◆ Exercise objective: Below is a listing. Set down exactly the lines from the one containing "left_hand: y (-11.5" through the one containing "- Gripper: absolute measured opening", both ends included, and leave out the rest.
::: Data block :::
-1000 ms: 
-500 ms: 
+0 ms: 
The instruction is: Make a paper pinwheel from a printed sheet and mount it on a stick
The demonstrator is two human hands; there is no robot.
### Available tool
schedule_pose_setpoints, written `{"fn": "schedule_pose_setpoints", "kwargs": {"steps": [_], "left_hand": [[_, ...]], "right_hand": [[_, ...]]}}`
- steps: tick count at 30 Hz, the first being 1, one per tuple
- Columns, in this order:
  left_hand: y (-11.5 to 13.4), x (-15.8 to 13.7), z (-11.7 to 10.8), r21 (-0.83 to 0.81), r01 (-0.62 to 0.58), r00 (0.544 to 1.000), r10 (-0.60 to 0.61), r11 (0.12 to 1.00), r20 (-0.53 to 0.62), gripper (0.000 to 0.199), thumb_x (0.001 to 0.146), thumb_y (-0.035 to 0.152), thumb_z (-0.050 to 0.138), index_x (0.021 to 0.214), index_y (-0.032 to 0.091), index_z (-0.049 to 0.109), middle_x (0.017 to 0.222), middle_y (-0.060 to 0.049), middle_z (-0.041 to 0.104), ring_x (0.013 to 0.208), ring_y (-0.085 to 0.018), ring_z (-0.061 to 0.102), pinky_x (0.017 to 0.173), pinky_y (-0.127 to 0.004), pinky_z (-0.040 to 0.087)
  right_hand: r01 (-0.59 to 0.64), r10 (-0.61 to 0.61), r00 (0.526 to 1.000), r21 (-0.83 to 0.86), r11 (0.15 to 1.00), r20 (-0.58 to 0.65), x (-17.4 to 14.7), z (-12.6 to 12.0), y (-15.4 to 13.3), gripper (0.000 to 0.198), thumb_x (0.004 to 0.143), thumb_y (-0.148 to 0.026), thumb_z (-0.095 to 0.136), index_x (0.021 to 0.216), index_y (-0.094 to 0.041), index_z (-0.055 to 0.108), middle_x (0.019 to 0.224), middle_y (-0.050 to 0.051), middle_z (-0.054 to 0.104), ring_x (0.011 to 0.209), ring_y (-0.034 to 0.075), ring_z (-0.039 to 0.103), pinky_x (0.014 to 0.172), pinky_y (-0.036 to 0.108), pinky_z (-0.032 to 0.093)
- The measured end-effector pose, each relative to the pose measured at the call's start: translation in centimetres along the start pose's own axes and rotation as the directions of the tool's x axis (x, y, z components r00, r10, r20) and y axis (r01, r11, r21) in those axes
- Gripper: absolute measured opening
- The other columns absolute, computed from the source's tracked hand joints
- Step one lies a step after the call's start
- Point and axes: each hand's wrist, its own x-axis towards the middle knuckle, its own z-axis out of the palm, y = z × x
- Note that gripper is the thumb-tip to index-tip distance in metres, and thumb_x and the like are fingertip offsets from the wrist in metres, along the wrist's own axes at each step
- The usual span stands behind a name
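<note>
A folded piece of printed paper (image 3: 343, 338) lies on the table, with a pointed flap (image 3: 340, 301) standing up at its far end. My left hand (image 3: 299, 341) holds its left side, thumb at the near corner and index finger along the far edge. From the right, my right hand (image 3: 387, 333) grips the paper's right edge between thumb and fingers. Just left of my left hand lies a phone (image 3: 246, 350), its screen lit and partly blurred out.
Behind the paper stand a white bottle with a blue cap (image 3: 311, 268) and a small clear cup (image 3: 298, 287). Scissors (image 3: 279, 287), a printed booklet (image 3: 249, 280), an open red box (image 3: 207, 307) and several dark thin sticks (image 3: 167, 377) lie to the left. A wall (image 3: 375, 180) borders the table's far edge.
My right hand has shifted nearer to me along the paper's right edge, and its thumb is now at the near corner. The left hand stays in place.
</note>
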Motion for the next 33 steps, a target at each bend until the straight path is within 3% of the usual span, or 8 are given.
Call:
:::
◆ The completed task:
  left_hand: y (-11.5 to 13.4), x (-15.8 to 13.7), z (-11.7 to 10.8), r21 (-0.83 to 0.81), r01 (-0.62 to 0.58), r00 (0.544 to 1.000), r10 (-0.60 to 0.61), r11 (0.12 to 1.00), r20 (-0.53 to 0.62), gripper (0.000 to 0.199), thumb_x (0.001 to 0.146), thumb_y (-0.035 to 0.152), thumb_z (-0.050 to 0.138), index_x (0.021 to 0.214), index_y (-0.032 to 0.091), index_z (-0.049 to 0.109), middle_x (0.017 to 0.222), middle_y (-0.060 to 0.049), middle_z (-0.041 to 0.104), ring_x (0.013 to 0.208), ring_y (-0.085 to 0.018), ring_z (-0.061 to 0.102), pinky_x (0.017 to 0.173), pinky_y (-0.127 to 0.004), pinky_z (-0.040 to 0.087)
  right_hand: r01 (-0.59 to 0.64), r10 (-0.61 to 0.61), r00 (0.526 to 1.000), r21 (-0.83 to 0.86), r11 (0.15 to 1.00), r20 (-0.58 to 0.65), x (-17.4 to 14.7), z (-12.6 to 12.0), y (-15.4 to 13.3), gripper (0.000 to 0.198), thumb_x (0.004 to 0.143), thumb_y (-0.148 to 0.026), thumb_z (-0.095 to 0.136), index_x (0.021 to 0.216), index_y (-0.094 to 0.041), index_z (-0.055 to 0.108), middle_x (0.019 to 0.224), middle_y (-0.050 to 0.051), middle_z (-0.054 to 0.104), ring_x (0.011 to 0.209), ring_y (-0.034 to 0.075), ring_z (-0.039 to 0.103), pinky_x (0.014 to 0.172), pinky_y (-0.036 to 0.108), pinky_z (-0.032 to 0.093)
- The measured end-effector pose, each relative to the pose measured at the call's start: translation in centimetres along the start pose's own axes and rotation as the directions of the tool's x axis (x, y, z components r00, r10, r20) and y axis (r01, r11, r21) in those axes
- Gripper: absolute measured opening

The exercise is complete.